■ **Task instructions**
Only a number is expected: how many lines in these records mention the word "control"?

Data supplied: Begin

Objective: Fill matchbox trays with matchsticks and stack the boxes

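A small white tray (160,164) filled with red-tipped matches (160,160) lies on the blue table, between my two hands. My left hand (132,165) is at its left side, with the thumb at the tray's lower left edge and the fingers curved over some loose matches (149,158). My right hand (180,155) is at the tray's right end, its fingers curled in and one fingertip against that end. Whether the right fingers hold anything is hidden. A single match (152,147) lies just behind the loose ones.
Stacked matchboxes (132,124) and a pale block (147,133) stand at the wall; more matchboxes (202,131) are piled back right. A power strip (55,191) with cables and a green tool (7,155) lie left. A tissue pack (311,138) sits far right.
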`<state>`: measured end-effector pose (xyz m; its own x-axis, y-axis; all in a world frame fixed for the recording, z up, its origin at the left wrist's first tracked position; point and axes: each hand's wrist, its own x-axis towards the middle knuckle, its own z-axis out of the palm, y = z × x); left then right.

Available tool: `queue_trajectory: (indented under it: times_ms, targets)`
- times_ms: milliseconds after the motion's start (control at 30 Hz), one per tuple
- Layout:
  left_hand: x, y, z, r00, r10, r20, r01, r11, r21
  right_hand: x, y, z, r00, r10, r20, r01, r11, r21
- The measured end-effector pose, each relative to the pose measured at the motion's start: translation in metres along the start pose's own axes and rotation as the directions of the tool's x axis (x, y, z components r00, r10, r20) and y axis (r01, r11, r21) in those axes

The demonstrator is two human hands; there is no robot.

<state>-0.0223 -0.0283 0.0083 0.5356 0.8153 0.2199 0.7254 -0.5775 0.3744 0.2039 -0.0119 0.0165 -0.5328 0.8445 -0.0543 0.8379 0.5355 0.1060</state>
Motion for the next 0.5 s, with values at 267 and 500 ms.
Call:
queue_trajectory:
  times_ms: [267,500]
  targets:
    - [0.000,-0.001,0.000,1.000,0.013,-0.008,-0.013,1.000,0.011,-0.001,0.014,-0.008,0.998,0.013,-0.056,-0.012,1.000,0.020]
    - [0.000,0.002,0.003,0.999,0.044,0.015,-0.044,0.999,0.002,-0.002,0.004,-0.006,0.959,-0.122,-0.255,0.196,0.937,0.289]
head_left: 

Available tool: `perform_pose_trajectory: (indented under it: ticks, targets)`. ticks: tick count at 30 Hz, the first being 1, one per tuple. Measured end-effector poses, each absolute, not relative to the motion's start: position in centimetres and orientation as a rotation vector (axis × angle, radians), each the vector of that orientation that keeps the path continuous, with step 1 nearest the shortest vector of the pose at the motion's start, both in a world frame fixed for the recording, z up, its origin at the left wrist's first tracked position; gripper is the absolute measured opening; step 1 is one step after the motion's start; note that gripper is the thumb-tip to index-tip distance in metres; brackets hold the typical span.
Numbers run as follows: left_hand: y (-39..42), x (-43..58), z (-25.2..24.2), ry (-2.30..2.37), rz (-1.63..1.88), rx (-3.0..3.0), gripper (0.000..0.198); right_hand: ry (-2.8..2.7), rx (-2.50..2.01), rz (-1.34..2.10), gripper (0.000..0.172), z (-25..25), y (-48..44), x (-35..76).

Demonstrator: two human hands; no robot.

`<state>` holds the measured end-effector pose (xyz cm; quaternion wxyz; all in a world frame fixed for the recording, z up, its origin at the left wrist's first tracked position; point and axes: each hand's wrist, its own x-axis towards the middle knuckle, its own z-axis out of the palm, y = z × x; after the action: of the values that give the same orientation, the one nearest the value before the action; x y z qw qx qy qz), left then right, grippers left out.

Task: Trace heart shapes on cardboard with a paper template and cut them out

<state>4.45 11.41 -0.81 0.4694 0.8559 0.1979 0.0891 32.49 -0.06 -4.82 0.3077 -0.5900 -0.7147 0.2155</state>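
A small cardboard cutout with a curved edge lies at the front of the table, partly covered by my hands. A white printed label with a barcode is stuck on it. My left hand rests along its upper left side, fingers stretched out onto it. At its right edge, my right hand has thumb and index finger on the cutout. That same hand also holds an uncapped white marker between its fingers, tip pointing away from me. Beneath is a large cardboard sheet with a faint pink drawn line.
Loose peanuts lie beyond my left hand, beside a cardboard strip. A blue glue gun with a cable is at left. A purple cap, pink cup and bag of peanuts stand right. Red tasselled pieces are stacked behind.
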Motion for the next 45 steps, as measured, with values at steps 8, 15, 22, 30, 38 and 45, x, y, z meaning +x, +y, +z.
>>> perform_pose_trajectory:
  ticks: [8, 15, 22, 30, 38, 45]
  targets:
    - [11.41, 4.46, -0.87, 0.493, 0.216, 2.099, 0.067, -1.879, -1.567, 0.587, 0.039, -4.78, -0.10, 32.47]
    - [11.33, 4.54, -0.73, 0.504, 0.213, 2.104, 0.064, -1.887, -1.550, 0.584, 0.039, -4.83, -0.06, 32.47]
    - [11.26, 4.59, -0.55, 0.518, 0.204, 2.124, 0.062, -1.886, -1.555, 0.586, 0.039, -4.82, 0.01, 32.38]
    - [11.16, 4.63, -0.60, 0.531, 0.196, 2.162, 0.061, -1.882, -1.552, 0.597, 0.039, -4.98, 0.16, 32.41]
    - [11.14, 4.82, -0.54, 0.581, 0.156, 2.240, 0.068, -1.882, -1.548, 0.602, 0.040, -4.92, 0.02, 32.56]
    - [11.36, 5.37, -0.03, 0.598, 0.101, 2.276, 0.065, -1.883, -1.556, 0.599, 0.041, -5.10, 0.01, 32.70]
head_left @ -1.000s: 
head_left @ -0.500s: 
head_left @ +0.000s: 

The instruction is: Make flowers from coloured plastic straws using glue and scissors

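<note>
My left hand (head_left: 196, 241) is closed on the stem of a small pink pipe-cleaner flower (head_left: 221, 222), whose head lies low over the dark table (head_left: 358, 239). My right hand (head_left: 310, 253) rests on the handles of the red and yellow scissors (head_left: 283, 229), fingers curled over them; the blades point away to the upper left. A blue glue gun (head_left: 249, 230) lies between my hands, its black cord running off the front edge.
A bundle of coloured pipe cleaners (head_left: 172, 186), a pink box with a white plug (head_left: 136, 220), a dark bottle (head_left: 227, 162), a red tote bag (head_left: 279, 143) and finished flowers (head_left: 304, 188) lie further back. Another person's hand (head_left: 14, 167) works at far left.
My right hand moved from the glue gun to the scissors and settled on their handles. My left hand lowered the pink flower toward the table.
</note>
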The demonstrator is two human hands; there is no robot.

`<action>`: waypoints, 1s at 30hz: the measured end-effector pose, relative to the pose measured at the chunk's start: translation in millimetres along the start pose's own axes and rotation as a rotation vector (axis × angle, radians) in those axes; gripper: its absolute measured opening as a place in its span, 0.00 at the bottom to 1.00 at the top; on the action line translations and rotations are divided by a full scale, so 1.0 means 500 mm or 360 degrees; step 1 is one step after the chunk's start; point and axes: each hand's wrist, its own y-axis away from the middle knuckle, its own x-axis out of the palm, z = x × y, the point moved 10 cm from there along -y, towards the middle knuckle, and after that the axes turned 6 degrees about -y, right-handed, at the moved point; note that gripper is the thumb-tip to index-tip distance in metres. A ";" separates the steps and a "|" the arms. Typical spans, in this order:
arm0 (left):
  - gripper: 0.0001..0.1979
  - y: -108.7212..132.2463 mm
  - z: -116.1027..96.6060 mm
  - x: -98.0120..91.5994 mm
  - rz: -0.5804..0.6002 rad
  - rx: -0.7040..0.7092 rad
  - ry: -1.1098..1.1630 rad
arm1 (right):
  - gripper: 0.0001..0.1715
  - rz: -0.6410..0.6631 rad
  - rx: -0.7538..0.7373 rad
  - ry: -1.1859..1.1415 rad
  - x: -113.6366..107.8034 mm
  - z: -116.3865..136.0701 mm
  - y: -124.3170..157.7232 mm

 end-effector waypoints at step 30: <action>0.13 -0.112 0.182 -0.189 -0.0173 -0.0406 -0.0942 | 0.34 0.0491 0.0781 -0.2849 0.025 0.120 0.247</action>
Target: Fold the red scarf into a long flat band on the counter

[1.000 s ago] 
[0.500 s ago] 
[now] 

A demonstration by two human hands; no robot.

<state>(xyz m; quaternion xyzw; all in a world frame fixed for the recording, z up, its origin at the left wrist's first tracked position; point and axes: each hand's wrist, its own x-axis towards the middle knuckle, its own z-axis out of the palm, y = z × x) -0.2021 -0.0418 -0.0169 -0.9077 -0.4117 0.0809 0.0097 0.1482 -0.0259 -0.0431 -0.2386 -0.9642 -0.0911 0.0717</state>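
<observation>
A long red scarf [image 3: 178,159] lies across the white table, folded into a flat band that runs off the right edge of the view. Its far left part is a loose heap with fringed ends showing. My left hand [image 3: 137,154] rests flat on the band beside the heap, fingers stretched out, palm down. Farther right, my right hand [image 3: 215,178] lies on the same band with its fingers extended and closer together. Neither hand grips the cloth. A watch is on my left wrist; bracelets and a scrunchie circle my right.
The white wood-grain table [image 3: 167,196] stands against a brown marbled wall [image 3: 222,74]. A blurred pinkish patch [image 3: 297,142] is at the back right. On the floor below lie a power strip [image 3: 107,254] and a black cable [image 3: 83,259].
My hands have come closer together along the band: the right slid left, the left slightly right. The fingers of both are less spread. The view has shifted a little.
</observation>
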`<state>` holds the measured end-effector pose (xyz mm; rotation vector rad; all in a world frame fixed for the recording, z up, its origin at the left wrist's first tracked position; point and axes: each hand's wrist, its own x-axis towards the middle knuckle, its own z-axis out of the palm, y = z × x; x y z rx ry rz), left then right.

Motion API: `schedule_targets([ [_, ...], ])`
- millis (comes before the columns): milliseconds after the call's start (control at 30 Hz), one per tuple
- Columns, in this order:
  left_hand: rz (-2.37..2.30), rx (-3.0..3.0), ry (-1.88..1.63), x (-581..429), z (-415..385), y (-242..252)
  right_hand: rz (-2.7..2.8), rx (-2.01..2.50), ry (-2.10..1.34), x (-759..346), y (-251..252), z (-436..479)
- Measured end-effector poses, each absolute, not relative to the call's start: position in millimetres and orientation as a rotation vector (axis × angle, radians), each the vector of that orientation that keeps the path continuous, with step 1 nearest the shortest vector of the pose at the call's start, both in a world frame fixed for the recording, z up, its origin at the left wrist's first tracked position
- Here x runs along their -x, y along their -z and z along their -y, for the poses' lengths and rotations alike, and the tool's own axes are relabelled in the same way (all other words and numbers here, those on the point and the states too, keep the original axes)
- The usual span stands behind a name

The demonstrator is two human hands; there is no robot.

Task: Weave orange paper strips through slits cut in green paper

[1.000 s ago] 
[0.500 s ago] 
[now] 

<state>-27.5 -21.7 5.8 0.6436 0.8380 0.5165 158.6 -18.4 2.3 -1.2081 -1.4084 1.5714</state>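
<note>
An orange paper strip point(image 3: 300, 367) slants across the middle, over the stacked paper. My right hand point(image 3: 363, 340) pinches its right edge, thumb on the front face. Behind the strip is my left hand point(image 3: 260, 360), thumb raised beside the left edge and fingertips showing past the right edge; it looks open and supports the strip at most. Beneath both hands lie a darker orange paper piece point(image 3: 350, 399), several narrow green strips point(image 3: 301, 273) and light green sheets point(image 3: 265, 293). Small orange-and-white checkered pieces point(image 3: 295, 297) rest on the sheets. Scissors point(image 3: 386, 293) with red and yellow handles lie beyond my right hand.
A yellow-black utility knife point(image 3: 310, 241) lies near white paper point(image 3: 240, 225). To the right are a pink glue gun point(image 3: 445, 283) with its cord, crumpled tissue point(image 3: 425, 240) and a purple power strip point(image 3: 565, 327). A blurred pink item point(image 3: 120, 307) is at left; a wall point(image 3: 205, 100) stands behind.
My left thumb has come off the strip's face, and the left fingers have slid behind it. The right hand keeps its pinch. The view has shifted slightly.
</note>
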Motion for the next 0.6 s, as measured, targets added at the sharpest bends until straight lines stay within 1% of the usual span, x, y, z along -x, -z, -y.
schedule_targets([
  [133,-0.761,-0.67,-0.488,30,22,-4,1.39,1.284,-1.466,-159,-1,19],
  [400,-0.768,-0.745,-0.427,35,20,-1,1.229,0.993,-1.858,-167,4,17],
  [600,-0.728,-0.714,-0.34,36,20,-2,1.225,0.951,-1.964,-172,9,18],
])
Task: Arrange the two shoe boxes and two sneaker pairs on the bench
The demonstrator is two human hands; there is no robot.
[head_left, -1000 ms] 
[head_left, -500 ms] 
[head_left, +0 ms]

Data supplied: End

■ **Reply**
2